I've messed with mine a bit. I have a viper alarm and chan. 2 is set to activate the solenoid. Unfortunately, I still haven't come up with a way to mount that darn thing. I was going to add it onto the existing cable, but I just came up with the idea to just replace the entire cable with the electronic popper thus disabling the lever inside the car.

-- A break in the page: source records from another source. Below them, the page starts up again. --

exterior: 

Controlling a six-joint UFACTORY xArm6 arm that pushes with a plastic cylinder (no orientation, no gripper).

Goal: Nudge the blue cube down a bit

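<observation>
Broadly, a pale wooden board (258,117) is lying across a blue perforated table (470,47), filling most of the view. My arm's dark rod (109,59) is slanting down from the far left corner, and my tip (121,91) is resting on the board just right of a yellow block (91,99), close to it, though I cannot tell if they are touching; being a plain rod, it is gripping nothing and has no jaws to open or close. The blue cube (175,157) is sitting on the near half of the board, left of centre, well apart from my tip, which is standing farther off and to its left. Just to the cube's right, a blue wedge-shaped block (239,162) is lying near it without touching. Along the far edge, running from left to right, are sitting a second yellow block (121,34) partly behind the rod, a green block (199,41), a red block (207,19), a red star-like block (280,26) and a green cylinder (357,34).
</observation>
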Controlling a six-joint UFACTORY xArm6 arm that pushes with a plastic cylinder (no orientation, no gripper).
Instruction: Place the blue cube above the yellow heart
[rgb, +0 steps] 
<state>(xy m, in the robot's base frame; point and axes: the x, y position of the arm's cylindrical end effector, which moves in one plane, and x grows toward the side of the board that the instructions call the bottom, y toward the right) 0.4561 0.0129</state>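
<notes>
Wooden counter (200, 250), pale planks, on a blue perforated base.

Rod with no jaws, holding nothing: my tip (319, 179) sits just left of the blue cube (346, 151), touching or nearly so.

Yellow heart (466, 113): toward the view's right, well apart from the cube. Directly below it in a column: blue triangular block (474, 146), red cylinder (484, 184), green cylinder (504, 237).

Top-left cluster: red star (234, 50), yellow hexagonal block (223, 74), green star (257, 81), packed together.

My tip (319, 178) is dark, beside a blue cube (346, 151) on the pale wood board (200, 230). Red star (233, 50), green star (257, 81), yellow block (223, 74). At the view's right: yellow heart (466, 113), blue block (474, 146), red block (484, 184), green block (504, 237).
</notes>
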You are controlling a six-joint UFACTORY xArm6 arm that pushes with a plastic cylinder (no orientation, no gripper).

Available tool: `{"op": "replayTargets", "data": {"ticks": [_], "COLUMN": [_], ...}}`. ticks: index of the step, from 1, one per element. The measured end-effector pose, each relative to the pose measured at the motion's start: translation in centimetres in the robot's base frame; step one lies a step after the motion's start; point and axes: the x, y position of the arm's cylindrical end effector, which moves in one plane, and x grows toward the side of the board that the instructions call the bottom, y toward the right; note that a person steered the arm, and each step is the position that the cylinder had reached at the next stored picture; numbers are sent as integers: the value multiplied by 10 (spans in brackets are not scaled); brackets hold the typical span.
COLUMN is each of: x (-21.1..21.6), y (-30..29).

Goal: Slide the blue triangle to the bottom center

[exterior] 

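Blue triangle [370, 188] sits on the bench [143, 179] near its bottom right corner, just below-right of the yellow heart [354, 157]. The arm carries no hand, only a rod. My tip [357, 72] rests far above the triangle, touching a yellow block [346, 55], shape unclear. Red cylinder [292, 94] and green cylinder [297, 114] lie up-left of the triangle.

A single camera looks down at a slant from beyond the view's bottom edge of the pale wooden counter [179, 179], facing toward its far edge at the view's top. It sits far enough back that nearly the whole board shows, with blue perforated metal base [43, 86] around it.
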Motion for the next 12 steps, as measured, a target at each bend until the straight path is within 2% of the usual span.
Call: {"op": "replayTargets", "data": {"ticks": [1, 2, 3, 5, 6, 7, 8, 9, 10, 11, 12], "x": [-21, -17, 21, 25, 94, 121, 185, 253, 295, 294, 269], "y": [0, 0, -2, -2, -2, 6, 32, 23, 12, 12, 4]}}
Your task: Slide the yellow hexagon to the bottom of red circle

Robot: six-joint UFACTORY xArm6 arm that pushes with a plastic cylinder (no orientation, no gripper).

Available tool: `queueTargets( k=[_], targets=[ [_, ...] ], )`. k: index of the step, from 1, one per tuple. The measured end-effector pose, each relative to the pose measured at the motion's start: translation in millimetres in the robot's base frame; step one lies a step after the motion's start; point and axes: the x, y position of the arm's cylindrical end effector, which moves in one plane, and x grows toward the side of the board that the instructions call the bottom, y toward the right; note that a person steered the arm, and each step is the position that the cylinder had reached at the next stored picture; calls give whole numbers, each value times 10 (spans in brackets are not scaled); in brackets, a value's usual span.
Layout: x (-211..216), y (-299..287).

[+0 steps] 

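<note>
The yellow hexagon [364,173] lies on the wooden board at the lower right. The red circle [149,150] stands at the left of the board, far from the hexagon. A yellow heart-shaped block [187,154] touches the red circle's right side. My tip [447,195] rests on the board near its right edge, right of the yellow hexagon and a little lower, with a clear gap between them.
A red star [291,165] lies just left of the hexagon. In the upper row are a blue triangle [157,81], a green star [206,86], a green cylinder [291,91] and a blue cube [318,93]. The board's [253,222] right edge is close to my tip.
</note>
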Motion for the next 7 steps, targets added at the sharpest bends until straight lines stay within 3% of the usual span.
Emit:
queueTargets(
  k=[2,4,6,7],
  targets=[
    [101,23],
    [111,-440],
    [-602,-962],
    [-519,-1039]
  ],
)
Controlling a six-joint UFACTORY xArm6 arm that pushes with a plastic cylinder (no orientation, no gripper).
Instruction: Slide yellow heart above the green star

I'm thinking this could have a double advantage b/c it would prevent theives from opening my trunk. You would either need a key or the remote to open it and since my battery is in the trunk, it's that much harder to disable the alarm


----------



## FATMANLITTLECAR (May 9, 2005)

*I can take pics of mine maybe help u see mount*



Ninety-Nine SE-L said:


> The 99 GXE has a trunk popper stock???
> 
> I've messed with mine a bit. I have a viper alarm and chan. 2 is set to activate the solenoid. Unfortunately, I still haven't come up with a way to mount that darn thing. I was going to add it onto the existing cable, but I just came up with the idea to just replace the entire cable with the electronic popper thus disabling the lever inside the car.
> 
> I'm thinking this could have a double advantage b/c it would prevent theives from opening my trunk. You would either need a key or the remote to open it and since my battery is in the trunk, it's that much harder to disable the alarm


Maybe I could post a few pics do u need to be a premium member and if so how much is that 

Randy :cheers:


----------